-------- Data to process --------

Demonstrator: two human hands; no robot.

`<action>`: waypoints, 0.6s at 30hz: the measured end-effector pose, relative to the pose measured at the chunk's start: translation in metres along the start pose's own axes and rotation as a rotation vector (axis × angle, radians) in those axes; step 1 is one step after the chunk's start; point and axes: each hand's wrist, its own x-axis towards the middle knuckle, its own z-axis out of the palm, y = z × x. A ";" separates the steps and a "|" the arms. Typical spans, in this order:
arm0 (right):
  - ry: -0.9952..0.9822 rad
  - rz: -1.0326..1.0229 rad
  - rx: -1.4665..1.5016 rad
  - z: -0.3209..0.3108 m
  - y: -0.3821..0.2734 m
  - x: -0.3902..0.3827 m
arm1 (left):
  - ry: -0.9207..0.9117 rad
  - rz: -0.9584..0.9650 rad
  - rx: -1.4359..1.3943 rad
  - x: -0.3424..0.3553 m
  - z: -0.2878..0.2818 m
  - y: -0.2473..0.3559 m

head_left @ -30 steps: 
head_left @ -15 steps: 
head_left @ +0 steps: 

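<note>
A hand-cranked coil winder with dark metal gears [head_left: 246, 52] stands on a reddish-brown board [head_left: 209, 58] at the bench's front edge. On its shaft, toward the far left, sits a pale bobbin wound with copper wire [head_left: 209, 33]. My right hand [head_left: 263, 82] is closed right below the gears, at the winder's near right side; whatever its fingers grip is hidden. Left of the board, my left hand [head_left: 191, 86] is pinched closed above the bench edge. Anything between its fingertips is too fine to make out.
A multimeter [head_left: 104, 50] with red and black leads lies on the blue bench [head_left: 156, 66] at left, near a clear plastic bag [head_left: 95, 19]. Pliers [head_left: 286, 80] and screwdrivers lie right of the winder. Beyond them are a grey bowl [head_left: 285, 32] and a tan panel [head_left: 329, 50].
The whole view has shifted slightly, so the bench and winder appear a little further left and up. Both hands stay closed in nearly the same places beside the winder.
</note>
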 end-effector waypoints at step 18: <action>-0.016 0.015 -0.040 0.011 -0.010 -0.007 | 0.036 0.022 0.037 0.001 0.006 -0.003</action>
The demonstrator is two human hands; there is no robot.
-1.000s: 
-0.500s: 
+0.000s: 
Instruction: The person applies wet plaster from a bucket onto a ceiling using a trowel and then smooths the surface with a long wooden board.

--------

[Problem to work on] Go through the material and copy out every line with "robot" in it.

[Answer to the problem]
Demonstrator: two human hands; no robot.
The demonstrator is two human hands; there is no robot.

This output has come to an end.